REQUIREMENT -
Below are the records; pull every line that includes "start".

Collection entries
*** Begin section ***

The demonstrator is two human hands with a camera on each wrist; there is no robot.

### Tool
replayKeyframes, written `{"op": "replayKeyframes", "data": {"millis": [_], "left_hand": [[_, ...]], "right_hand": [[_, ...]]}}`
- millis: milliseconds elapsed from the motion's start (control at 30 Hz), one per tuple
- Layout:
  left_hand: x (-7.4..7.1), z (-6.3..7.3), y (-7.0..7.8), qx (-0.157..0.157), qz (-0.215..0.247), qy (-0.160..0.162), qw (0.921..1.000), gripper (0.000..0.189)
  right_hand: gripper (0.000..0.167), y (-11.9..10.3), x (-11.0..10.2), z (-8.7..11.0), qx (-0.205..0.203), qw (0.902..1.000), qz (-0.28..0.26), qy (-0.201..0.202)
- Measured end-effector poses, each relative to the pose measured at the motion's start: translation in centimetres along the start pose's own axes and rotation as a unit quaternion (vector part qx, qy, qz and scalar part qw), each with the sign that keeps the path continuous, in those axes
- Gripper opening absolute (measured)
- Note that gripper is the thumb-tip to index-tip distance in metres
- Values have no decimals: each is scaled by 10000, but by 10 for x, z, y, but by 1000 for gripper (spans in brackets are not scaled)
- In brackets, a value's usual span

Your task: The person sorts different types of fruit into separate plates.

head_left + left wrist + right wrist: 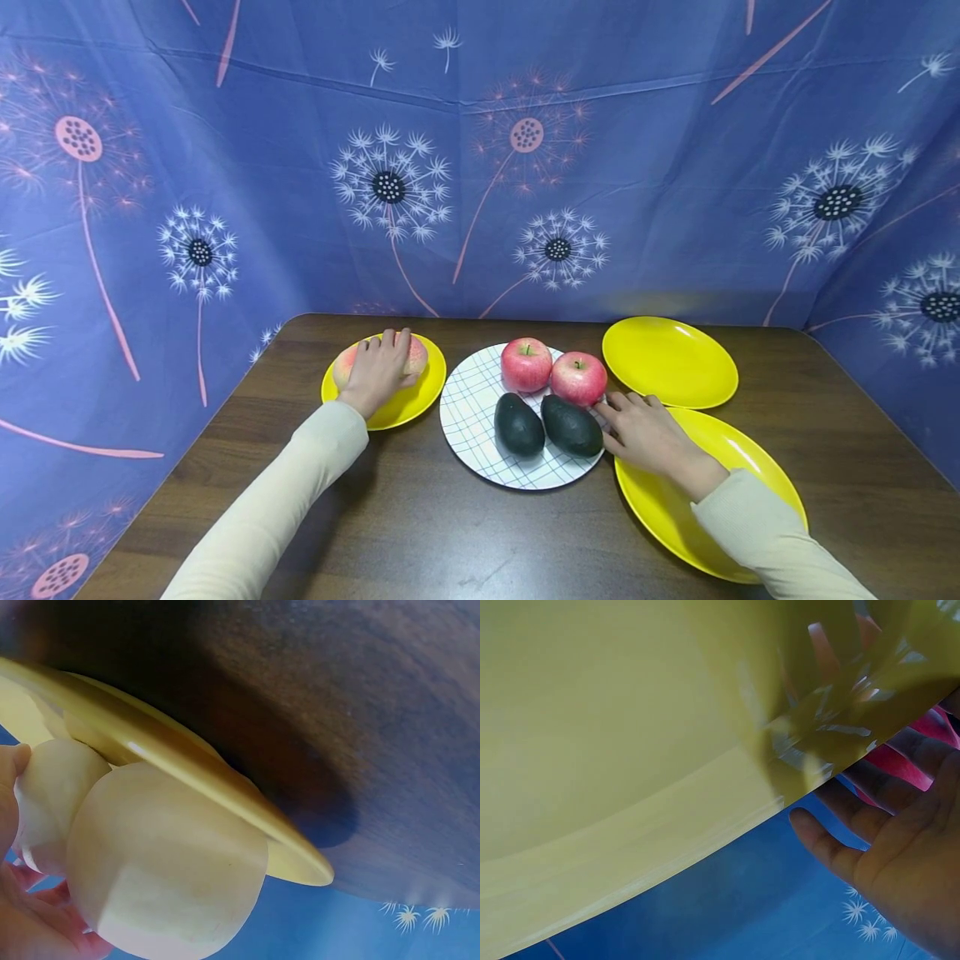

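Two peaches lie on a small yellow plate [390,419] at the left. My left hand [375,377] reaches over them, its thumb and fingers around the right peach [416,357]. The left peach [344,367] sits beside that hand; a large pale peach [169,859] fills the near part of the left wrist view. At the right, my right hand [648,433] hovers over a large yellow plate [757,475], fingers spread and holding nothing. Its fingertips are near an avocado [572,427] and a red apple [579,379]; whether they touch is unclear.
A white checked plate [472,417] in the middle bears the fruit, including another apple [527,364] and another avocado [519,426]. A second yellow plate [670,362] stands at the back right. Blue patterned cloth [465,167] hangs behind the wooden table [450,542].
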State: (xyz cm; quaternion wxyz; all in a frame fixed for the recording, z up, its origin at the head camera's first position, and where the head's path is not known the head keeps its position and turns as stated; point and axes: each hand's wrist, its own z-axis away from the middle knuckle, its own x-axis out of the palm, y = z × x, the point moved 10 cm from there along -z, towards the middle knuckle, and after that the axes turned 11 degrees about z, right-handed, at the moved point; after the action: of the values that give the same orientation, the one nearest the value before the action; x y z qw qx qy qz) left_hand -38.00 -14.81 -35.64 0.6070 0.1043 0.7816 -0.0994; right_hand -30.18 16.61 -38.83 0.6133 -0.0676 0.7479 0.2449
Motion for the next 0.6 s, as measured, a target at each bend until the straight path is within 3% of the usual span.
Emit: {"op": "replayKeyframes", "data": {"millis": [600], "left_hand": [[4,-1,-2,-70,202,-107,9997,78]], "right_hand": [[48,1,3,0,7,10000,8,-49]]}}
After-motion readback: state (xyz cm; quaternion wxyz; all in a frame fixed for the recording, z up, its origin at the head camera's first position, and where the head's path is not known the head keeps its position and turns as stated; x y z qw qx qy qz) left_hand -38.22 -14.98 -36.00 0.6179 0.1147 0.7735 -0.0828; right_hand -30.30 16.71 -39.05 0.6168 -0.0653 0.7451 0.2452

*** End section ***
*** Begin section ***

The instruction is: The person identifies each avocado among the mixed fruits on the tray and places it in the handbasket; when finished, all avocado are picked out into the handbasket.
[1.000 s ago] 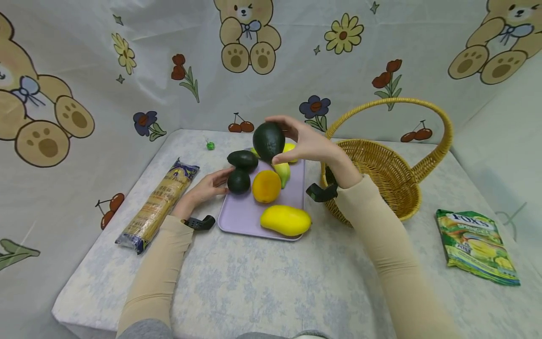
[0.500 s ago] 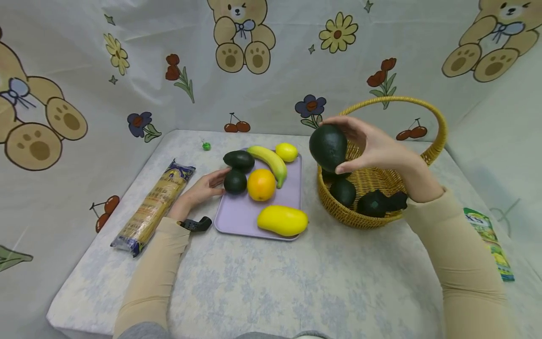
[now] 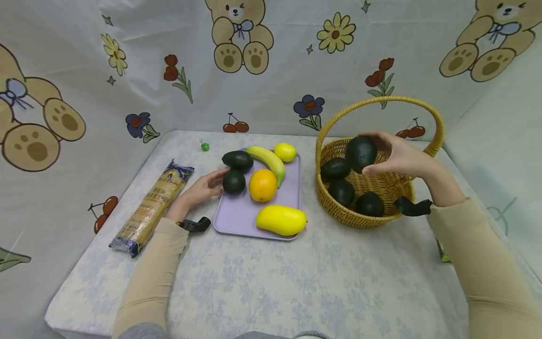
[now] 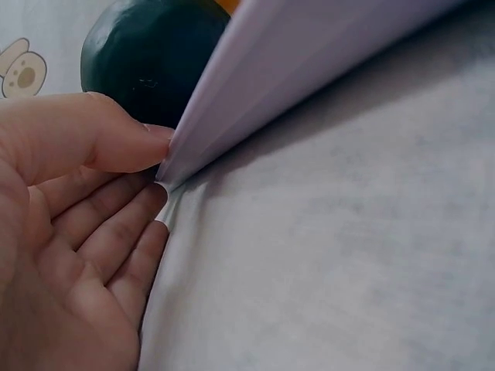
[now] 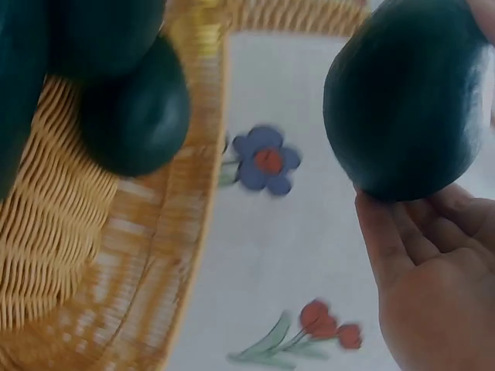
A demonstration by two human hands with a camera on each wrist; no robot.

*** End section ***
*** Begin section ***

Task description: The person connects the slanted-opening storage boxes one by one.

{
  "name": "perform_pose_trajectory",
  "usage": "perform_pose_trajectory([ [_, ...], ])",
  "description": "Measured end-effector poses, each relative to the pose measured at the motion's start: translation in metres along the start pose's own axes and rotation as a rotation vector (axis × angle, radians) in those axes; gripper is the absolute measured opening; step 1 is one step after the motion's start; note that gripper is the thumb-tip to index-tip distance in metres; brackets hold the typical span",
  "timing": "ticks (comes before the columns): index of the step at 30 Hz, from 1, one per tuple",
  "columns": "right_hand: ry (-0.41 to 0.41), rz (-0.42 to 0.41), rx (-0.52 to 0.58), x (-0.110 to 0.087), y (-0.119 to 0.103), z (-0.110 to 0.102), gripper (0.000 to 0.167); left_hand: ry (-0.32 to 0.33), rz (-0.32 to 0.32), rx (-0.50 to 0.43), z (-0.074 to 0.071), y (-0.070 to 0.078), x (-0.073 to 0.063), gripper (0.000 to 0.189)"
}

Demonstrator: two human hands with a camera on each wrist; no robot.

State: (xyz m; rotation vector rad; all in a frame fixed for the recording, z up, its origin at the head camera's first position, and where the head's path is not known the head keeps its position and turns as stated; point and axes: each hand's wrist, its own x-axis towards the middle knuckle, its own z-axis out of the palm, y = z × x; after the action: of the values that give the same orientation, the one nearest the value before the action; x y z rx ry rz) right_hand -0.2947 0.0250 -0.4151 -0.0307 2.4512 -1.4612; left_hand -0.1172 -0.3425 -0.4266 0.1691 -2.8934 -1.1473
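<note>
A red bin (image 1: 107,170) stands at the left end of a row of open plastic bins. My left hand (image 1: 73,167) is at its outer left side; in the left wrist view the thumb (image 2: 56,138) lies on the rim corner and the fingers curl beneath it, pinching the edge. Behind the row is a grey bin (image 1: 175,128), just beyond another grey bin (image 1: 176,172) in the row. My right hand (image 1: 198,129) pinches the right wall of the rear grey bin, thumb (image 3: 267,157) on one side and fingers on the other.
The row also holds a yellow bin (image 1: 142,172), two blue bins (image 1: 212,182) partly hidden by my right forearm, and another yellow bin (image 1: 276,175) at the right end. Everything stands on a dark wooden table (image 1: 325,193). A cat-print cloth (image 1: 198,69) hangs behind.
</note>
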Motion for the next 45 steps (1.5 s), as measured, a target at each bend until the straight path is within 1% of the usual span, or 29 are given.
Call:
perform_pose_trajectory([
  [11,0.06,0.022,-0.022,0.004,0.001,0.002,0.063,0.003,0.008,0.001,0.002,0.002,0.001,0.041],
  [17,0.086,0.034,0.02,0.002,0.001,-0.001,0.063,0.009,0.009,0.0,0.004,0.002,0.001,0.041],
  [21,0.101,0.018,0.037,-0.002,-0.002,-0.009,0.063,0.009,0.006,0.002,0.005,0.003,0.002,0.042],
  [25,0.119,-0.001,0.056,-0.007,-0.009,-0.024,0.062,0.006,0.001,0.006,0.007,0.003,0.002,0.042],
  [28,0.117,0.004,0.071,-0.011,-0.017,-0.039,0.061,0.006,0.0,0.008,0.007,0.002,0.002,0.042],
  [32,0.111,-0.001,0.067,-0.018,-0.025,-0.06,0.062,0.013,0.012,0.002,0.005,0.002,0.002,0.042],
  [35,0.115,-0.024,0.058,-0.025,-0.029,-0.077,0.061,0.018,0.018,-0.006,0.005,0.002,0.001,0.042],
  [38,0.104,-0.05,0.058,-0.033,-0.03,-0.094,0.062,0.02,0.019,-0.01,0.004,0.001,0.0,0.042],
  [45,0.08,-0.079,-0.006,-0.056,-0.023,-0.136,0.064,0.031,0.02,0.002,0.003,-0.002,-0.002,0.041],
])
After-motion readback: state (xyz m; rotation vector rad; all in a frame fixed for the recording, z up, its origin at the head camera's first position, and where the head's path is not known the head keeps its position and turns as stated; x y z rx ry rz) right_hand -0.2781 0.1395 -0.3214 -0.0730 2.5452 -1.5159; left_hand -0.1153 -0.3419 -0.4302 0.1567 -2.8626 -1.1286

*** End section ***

TASK RESPONSE -
- millis: milliseconds elapsed from the motion's start (control at 30 Hz), one per tuple
- Measured end-effector poses, each relative to the pose measured at the motion's start: translation in centimetres along the start pose's own axes and rotation as a unit quaternion (vector part qx, qy, qz and scalar part qw), each with the sign that keeps the path continuous, in those axes
  "description": "Measured end-effector poses, each relative to the pose measured at the motion's start: translation in metres along the start pose's own axes and rotation as a rotation vector (axis × angle, radians) in those axes; gripper is the absolute measured opening; step 1 is one step after the motion's start; note that gripper is the thumb-tip to index-tip distance in metres; brackets hold the typical span",

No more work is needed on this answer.